» **Exercise prompt**
Each line below must be set down exactly; omit any image you find.

::::

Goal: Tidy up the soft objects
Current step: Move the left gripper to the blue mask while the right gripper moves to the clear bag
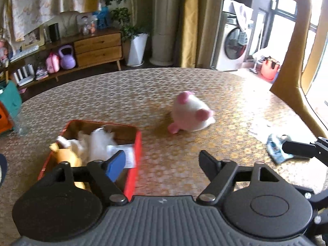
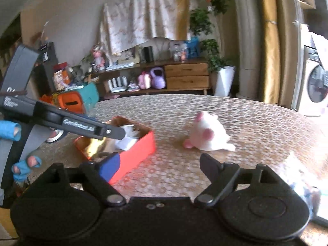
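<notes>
A round woven-patterned table carries a red box, a white-pink plush and a blue packet.

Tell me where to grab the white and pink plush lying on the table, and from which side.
Grip the white and pink plush across its rounded white body, coming from above on the near side. It lies tipped over on the table, pink feet sticking out; those look too small to hold well.

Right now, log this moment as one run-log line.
left gripper: open, empty | right gripper: open, empty | red box: holds white and yellow plush | pink-eared white plush: loose on table, outside box
</notes>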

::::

» **Exercise response**
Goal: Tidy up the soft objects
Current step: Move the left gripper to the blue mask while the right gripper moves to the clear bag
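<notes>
A round woven-patterned table carries a red box, a white-pink plush and a blue packet.

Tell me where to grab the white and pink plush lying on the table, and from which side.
Grip the white and pink plush across its rounded white body, coming from above on the near side. It lies tipped over on the table, pink feet sticking out; those look too small to hold well.

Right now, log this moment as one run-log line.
left gripper: open, empty | right gripper: open, empty | red box: holds white and yellow plush | pink-eared white plush: loose on table, outside box
</notes>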

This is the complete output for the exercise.